[Stored dataset items]
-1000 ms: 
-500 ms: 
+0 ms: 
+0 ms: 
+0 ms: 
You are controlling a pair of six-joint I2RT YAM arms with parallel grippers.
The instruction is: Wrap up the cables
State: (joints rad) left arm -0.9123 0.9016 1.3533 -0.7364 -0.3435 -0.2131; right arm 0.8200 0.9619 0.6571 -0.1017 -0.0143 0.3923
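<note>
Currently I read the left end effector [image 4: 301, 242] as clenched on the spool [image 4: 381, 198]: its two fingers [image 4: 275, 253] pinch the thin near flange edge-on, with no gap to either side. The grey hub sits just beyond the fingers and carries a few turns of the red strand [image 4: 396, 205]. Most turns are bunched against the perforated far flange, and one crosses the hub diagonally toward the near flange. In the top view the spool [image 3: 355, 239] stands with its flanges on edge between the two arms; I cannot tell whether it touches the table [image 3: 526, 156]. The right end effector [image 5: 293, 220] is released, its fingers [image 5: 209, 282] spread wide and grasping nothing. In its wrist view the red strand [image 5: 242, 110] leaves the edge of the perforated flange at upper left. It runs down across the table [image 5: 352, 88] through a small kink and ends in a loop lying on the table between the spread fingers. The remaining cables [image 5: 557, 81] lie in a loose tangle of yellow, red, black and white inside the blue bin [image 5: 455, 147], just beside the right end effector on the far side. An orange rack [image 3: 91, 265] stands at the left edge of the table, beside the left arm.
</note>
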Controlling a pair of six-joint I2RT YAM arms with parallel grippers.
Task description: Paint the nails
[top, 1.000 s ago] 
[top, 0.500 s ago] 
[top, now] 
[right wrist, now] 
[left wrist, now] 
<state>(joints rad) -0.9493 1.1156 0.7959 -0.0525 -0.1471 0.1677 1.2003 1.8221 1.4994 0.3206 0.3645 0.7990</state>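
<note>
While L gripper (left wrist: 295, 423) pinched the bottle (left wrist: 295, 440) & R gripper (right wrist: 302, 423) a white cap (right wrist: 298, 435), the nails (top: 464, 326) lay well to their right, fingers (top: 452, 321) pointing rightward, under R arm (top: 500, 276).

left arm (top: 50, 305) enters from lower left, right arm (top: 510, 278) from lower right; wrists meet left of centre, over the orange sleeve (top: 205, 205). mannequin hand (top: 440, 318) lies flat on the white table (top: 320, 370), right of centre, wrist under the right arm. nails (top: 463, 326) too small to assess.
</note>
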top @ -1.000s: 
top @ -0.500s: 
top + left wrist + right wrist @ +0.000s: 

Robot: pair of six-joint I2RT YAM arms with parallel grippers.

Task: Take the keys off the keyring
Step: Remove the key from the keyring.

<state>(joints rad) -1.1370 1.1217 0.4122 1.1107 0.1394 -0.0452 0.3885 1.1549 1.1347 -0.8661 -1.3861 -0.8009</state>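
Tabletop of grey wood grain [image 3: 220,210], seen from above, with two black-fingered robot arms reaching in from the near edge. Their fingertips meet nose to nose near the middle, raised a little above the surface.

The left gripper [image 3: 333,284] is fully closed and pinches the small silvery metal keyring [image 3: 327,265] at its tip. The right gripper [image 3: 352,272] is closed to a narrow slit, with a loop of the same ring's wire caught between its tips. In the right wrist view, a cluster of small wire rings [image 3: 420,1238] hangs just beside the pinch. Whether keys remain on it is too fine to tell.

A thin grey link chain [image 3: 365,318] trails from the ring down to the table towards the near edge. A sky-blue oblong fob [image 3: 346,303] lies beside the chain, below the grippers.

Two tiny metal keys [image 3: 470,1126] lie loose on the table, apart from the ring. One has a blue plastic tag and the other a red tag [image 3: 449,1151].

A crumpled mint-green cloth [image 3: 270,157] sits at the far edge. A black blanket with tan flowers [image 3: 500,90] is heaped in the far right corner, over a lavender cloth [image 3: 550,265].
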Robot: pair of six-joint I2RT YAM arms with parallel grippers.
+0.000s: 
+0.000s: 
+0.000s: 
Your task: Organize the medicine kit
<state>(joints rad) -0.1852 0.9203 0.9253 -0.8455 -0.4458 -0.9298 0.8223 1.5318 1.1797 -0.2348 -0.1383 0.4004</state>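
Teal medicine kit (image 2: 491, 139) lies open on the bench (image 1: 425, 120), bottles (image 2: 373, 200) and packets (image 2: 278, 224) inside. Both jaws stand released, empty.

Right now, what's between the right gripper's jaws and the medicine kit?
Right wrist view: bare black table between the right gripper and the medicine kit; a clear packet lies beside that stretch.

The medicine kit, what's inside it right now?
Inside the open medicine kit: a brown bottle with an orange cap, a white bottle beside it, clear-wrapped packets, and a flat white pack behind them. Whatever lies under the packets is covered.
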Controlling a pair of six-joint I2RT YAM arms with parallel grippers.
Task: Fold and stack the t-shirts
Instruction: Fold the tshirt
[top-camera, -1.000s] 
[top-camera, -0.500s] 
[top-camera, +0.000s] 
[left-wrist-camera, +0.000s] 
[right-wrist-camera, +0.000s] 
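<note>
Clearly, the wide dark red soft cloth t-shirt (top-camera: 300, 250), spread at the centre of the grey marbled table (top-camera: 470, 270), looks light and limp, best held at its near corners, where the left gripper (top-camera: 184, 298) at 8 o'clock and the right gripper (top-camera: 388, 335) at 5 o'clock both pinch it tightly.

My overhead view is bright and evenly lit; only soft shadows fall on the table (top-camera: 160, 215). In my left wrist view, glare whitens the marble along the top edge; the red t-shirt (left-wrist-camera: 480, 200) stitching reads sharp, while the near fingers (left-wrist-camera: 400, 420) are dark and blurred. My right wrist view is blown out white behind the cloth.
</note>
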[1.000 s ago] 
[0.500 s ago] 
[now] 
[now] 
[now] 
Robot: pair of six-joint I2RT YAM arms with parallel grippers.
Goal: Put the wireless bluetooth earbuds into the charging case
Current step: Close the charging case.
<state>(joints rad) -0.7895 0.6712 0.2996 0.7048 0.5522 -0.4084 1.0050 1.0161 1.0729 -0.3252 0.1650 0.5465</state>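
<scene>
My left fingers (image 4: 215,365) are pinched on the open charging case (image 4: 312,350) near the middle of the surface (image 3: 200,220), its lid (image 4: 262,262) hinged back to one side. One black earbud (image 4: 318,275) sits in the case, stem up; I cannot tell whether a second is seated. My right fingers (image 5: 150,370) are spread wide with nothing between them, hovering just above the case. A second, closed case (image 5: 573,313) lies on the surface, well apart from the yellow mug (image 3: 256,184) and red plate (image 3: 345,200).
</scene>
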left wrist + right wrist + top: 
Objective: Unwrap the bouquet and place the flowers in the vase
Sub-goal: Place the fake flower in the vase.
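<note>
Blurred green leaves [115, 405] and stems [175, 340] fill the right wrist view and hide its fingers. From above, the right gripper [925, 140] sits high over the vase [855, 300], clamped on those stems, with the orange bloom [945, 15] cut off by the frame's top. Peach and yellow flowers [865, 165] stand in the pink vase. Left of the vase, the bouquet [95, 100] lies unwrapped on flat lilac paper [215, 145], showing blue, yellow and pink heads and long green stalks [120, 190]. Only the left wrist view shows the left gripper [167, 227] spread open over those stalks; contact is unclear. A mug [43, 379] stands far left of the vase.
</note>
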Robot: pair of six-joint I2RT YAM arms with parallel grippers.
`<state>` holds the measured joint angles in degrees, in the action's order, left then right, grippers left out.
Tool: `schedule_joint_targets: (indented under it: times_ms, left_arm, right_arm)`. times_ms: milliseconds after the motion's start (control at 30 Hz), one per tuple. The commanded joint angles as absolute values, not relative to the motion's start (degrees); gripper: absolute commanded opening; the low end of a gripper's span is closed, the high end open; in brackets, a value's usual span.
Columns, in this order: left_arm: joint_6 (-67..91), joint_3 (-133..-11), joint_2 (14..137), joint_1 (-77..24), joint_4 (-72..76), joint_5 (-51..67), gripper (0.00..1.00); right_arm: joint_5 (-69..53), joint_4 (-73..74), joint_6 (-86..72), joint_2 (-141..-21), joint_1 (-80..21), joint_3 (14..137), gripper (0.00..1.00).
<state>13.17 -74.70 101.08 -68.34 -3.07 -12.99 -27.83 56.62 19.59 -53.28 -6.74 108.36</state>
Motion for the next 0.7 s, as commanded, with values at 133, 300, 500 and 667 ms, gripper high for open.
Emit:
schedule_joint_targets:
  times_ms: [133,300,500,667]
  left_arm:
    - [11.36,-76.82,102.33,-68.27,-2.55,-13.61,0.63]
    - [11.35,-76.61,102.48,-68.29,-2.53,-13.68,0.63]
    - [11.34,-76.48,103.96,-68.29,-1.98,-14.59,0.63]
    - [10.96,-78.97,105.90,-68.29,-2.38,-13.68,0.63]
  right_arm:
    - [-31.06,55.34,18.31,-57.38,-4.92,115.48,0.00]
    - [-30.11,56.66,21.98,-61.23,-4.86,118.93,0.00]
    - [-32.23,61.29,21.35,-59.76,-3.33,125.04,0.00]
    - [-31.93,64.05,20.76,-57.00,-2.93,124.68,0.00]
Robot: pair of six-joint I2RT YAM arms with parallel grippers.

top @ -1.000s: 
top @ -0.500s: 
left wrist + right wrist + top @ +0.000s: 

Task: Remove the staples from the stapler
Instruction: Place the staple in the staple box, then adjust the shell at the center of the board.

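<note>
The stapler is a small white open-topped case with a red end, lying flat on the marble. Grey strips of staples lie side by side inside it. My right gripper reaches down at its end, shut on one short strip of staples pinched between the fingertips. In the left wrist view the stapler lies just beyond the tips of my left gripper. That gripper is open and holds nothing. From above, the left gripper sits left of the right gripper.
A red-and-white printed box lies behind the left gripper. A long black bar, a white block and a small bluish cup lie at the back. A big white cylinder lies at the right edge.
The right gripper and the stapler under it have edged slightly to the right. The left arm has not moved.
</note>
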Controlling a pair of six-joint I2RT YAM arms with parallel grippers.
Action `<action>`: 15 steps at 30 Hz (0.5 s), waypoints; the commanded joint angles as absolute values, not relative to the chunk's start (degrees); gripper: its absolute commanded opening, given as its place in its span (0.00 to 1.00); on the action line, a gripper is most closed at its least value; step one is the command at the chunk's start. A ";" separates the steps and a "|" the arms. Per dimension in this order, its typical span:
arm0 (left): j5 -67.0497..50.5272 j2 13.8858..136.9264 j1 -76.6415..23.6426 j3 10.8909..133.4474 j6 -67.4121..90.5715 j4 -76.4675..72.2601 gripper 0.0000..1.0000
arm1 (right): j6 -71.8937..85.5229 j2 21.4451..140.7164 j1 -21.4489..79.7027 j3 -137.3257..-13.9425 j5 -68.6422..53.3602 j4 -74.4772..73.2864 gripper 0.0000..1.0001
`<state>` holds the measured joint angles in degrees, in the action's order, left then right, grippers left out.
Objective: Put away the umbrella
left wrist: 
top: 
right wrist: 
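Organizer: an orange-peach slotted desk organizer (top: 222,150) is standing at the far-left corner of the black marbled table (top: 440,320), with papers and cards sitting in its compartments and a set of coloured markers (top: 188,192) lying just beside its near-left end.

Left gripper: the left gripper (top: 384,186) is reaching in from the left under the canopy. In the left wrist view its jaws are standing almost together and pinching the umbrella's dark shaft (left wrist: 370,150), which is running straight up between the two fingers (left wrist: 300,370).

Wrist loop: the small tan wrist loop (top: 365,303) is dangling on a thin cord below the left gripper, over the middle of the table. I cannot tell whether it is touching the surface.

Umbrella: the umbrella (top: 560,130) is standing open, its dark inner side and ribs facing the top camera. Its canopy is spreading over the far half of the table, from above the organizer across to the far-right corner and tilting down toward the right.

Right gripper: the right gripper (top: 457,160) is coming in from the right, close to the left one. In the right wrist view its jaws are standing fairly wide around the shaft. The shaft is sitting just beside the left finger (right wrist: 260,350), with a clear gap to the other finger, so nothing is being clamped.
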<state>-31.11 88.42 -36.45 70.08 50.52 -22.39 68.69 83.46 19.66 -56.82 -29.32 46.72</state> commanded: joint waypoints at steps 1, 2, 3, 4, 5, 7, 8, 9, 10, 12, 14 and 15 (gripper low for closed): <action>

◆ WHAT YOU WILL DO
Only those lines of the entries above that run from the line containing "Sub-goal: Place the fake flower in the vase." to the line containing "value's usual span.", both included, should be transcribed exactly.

◆ WORKED SOLUTION
Sub-goal: Place the fake flower in the vase.
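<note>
Blurred green leaves [115, 405] and stems [175, 340] fill the right wrist view and hide its fingers. From above, the right gripper [925, 140] sits high over the vase [855, 300], clamped on those stems, with the orange bloom [945, 15] cut off by the frame's top. Peach and yellow flowers [865, 165] stand in the pink vase. Left of the vase, the bouquet [95, 100] lies unwrapped on flat lilac paper [215, 145], showing blue, yellow and pink heads and long green stalks [120, 190]. Only the left wrist view shows the left gripper [167, 227] spread open over those stalks; contact is unclear. A mug [43, 379] stands far left of the vase.
</note>
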Robot: pair of six-joint I2RT YAM arms with parallel grippers.
`<state>` holds the measured joint angles in degrees, in the action's order, left then right, grippers left out.
Tool: `schedule_joint_targets: (indented under it: times_ms, left_arm, right_arm)`. times_ms: milliseconds after the motion's start (control at 30 Hz), one per tuple. The commanded joint angles as absolute values, not relative to the motion's start (degrees); gripper: absolute commanded opening; the low end of a gripper's span is closed, the high end open; in brackets, a value's usual span.

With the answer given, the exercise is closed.